There are six components to the class, some of which are required:

required Watch all video lectures, measured by thumbs-upping completion questions on Coauthor.
required Watch recorded portions of synchronous classes that you didn't attend.
required Participate during synchronous classes, at least one per week (email 6851-staff about exceptions)
required Participate in class discussion, measured as coauthoring at least one nontrivial Coauthor post each week. See your statistics view to check for zero weeks.
(Example of a trivial post for a solved problem: "Use a tree." Example of a nontrivial post for a solved problem: Describing the solution techniques you tried but failed. Deleted and unpublished posts do not count, but private posts do.)
choice Problem sets. Problem sets will be posted weekly, and follow a “one-page in, one-page out” rule.
choice Project write-up and presentation based on in-class work.
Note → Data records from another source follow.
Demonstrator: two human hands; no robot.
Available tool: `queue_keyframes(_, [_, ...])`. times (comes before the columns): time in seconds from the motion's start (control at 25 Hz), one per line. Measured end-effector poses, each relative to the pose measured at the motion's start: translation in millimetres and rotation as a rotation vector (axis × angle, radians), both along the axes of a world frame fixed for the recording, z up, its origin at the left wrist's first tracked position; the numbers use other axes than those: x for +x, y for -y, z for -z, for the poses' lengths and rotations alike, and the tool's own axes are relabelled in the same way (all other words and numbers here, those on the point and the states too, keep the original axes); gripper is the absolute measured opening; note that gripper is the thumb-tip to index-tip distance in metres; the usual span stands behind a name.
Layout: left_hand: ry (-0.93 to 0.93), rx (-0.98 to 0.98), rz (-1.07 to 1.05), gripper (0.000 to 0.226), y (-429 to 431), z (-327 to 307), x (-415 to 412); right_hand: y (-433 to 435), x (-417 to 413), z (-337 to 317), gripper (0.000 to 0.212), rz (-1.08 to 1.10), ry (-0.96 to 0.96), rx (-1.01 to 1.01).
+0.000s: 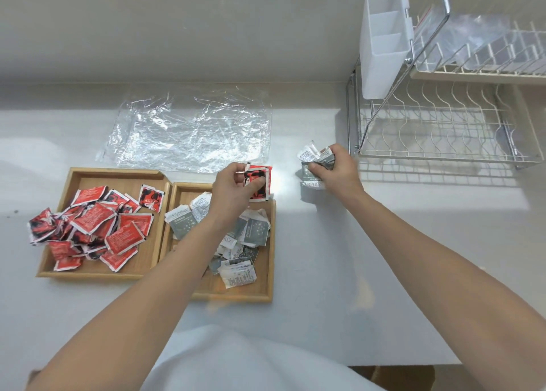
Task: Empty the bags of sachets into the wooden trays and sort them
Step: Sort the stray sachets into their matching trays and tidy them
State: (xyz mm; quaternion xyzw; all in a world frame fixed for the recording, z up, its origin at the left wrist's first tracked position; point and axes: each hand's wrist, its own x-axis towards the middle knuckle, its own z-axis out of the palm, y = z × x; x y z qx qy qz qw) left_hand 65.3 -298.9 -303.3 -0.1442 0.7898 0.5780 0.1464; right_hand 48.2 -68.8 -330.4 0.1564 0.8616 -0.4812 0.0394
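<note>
Two wooden trays sit side by side on the white counter. The left tray (88,176) holds a heap of red sachets (94,228), some spilling over its left rim. The right tray (267,294) holds grey and white sachets (251,231). My left hand (233,189) is above the right tray's far edge, gripping a few red sachets (263,192). My right hand (336,169) is over the counter to the right of the trays, closed on a bunch of grey sachets (313,161). An empty clear plastic bag (192,130) lies flat behind the trays.
A wire dish rack (437,130) stands at the right rear with a white plastic cutlery holder (384,42) hung on it. Another clear bag (472,33) lies on the rack's upper shelf. The wall runs along the back.
</note>
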Motion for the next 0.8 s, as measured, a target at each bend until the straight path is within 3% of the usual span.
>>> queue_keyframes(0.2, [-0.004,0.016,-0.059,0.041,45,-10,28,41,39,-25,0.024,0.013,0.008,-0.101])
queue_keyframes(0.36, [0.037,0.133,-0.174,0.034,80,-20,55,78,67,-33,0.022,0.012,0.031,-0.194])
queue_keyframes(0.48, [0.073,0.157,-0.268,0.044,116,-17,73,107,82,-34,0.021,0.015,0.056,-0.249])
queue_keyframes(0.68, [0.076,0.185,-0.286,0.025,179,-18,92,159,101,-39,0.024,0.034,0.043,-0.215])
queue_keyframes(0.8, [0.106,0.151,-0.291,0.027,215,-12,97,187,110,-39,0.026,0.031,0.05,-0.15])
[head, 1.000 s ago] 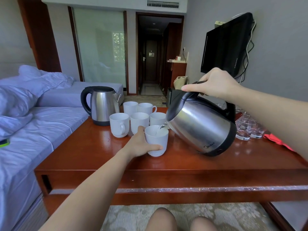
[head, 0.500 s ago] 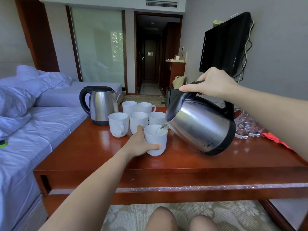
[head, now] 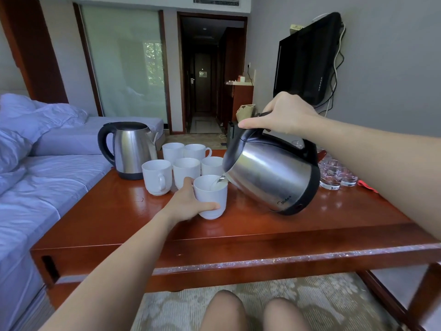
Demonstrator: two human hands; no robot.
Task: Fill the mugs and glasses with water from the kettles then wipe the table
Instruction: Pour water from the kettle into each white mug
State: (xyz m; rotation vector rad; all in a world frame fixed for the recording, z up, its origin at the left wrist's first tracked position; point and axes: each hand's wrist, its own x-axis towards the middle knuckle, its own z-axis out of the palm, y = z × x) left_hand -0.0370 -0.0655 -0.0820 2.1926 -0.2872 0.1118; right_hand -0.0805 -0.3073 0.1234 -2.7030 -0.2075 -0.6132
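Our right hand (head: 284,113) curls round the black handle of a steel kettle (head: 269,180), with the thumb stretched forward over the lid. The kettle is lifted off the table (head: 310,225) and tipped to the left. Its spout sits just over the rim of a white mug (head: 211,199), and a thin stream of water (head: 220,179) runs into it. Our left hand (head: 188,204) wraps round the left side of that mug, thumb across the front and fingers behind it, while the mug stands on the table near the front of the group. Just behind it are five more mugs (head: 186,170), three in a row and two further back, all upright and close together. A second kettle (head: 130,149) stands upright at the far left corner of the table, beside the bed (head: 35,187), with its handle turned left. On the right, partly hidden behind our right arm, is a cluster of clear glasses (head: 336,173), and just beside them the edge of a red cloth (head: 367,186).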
We're experimenting with a flexible grading scheme this semester:

Each component will be graded on a 100-point scale, then weighted according to the percentages above, then summed to produce your overall score. Your letter grade (A, B, etc.) will be assigned according to this score (where 90+ = A, 80+ = B, 70+ = C, 60+ = D, <60 = F). However, we reserve flexibility in assigning the annotation (+, −, or straight letter) according to other factors such as going above and beyond in participation or just scraping by.
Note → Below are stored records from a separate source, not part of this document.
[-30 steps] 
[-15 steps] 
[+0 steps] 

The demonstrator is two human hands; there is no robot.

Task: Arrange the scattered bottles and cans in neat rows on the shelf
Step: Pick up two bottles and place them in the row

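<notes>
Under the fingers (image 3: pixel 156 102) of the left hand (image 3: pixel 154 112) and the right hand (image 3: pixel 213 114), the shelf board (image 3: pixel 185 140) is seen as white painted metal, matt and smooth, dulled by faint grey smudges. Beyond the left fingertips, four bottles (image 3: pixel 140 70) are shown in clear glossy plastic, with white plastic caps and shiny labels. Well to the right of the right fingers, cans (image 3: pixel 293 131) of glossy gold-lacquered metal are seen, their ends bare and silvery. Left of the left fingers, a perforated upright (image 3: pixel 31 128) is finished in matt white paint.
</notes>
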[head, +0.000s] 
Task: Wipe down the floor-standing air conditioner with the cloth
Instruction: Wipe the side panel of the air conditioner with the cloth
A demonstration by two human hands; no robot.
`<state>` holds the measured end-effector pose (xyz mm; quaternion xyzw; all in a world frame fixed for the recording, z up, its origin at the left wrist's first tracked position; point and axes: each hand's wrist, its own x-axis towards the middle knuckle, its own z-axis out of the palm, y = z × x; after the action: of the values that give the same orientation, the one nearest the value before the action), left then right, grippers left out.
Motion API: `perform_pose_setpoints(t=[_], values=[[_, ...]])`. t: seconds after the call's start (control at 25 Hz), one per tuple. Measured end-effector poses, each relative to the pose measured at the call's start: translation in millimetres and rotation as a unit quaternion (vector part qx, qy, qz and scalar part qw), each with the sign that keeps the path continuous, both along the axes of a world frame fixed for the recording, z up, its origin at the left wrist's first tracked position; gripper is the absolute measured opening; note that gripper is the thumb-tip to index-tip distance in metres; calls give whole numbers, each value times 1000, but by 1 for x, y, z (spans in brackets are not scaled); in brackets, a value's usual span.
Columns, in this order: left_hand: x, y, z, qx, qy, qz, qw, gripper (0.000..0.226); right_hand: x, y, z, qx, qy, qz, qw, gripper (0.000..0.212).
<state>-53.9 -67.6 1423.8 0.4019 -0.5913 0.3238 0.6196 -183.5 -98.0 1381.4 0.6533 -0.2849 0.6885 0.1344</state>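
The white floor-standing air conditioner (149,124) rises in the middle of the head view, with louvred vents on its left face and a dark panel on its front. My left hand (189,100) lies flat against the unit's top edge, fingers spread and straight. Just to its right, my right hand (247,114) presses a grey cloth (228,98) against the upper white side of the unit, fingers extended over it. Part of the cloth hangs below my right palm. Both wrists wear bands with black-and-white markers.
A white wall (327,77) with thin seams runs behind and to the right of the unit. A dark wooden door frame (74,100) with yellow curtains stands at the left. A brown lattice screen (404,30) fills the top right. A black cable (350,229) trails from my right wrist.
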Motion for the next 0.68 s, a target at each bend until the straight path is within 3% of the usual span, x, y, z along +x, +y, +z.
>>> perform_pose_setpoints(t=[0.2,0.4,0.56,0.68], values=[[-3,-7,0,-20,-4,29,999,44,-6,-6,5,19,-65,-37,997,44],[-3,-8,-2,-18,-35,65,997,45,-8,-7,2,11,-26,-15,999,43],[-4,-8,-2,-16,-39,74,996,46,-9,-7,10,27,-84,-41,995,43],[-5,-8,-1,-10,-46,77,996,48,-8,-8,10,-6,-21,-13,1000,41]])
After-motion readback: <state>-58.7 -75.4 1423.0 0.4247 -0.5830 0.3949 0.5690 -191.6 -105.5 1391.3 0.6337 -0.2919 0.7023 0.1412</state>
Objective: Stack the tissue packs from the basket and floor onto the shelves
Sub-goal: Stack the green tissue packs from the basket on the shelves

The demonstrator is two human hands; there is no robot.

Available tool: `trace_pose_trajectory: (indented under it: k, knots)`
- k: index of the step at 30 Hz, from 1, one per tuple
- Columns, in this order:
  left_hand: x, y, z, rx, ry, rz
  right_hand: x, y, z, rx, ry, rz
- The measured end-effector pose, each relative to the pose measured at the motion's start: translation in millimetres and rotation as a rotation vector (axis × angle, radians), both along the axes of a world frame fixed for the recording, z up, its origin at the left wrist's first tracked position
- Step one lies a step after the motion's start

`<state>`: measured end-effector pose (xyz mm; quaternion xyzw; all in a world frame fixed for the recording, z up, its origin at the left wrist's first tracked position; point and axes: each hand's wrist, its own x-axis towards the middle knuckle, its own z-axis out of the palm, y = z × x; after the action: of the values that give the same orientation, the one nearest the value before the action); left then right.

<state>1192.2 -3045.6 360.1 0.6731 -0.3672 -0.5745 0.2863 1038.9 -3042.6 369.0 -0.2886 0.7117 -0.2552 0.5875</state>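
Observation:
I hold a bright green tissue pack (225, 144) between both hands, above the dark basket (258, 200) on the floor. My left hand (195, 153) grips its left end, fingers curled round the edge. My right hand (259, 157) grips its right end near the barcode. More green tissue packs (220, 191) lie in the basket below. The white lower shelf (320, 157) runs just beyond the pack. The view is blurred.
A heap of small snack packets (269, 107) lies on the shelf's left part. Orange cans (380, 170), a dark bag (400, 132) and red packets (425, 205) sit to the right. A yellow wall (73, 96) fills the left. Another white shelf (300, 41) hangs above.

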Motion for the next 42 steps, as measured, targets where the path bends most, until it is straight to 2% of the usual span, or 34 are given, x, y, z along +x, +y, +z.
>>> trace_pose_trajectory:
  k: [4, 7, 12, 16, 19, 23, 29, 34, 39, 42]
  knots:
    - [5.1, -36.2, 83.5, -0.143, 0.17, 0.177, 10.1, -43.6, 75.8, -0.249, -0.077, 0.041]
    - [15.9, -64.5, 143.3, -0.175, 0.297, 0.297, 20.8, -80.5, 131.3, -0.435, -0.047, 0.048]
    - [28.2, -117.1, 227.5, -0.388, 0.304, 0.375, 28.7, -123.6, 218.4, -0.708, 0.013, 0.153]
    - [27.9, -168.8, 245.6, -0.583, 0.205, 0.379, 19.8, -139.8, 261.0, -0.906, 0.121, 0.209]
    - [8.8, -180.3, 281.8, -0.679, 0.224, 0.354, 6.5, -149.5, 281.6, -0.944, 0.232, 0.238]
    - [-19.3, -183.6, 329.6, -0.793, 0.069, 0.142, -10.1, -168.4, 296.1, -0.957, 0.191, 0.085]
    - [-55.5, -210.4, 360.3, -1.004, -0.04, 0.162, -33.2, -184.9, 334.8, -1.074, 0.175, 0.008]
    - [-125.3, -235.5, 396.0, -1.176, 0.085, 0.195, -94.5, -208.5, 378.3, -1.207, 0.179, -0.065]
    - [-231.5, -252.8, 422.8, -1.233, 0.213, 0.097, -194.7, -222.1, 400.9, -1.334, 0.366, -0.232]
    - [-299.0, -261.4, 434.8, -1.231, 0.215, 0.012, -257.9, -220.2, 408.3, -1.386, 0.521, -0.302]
The percentage weights sum to 140%, so you can skip the project (40%) or the problem sets (40%) and still get to 100% total work. Alternatively, you can make up for lost points in any component by working on the other components. The intent is to make projects optional, but reward those who do them by requiring fewer problem sets.

One additional rule is that you cannot pass the class without both watching most of the lectures and in-class participation most weeks (according to the fairly minimal requirements above), which is the meaning of "required".

Past and Future

The class is offered once every two years or so. It was given in Spring 2003 and Spring 2005 as 6.897, and in Spring 2007, Spring 2010, Spring 2012, Spring 2014, and Fall 2017, as 6.851.